Your task:
Where in the records does the word "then" appear? Copy each line that holds it.

○ ○ ○ ○ ○ ○ ○

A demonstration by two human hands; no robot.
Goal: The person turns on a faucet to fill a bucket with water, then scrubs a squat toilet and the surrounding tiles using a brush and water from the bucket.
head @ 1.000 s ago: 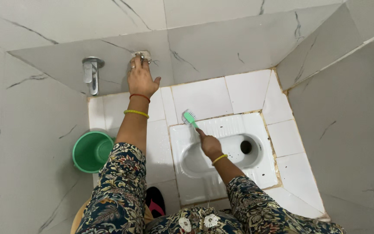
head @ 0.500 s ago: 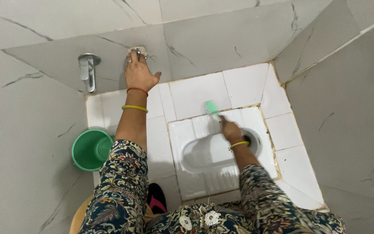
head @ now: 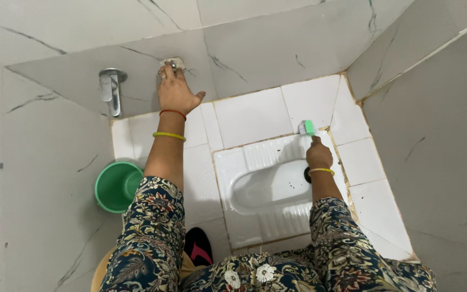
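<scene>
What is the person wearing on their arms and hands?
Both arms have dark blue sleeves with a busy flower pattern, ending partway up the forearm. The left hand has rings on the fingers, plus a thin red bangle and a yellow bangle at the wrist. The right hand has one yellow bangle at its wrist. No gloves.

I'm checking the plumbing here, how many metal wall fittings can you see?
2: a chrome tap on the marble wall at left, and a smaller fitting beside it, mostly covered by the left hand.
</scene>
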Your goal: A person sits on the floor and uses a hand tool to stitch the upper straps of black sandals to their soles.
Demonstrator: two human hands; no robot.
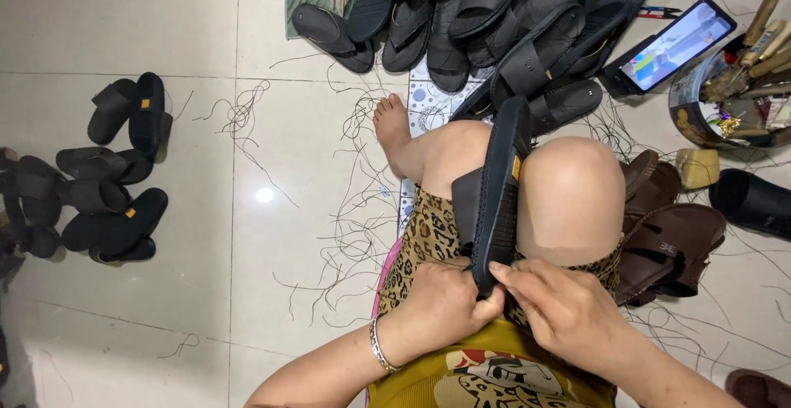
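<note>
Black matt rubber slide sandal [494, 189] clamped between the knees; glossy white tiled floor [165, 29] left of it; shiny metal bangle [380, 346]; brown leather-look sandals [667, 247] right of it.

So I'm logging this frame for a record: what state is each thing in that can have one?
black sandal: on edge, clamped between the knees
left hand: closed on the sandal's near end
right hand: pinching the sandal's near end
phone: screen lit, propped tilted
brown sandals: stacked on the floor by the right knee
black sandal pile: heaped ahead of the knees
thread scraps: scattered loose on the tiles
</note>
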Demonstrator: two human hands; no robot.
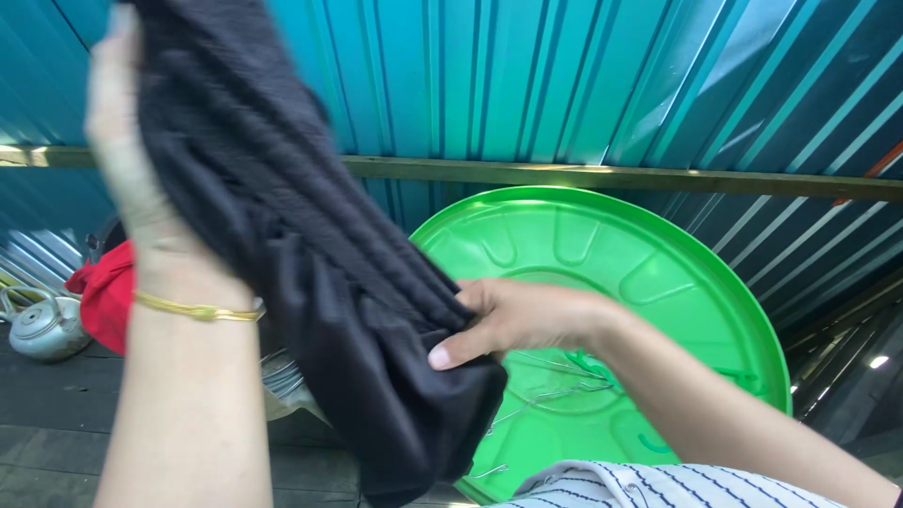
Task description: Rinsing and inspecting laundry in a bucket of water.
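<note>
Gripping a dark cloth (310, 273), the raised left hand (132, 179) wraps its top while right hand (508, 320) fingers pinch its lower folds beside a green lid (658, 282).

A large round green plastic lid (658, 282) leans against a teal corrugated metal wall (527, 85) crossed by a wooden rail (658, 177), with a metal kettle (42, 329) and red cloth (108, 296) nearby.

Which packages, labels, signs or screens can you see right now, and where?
None in view. Only the black cloth, gripped by the left hand and the right hand, a round green lid behind it, and a metal kettle at far left.
</note>
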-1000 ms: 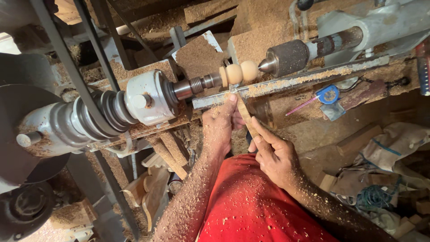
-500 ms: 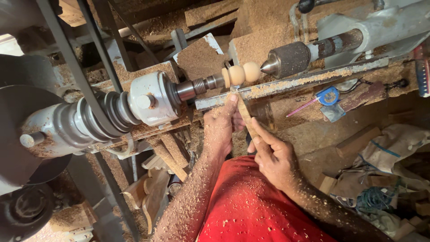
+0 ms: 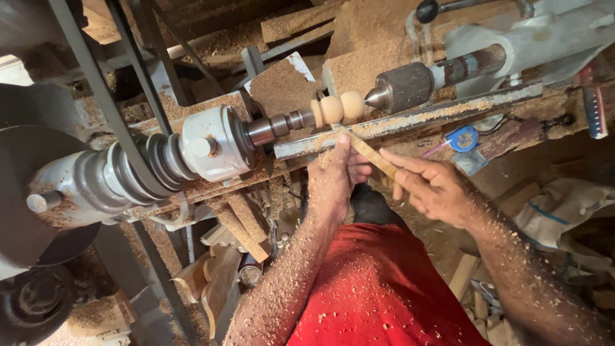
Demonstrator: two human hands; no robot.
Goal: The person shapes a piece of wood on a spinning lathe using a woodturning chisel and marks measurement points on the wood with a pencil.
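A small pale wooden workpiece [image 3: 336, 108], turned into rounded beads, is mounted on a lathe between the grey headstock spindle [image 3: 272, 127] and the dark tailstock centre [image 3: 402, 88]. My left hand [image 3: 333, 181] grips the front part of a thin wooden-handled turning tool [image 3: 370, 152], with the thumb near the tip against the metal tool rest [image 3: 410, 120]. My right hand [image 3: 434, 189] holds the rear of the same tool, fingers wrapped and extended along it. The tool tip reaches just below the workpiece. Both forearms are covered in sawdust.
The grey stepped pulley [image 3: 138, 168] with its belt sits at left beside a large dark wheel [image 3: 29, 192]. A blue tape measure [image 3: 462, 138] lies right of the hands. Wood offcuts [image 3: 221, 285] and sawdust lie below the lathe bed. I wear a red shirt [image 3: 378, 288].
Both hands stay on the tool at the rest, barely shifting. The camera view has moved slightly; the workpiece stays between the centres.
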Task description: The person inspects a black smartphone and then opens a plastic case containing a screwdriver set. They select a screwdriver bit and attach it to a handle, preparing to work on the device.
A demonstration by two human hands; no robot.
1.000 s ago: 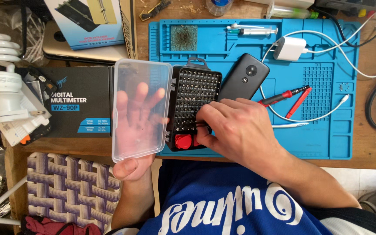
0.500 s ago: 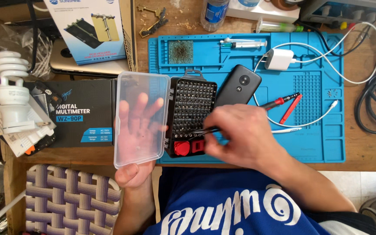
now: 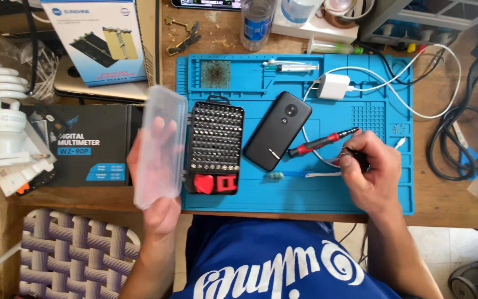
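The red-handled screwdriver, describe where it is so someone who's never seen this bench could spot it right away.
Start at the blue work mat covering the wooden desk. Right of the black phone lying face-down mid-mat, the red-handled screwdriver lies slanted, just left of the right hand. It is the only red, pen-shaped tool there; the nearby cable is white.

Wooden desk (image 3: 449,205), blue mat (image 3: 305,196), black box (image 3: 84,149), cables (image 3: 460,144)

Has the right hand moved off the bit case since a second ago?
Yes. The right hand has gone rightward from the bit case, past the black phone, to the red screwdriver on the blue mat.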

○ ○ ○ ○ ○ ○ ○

Exercise answer:
Goal: The person turns on a faucet to fill a bucket with water, then scrubs a squat toilet and the surrounding tiles using a brush and water from the bucket.
Task description: The person inspects a black smartphone and then opens a plastic case containing a screwdriver set. They select a screwdriver bit and attach it to a handle, preparing to work on the device.

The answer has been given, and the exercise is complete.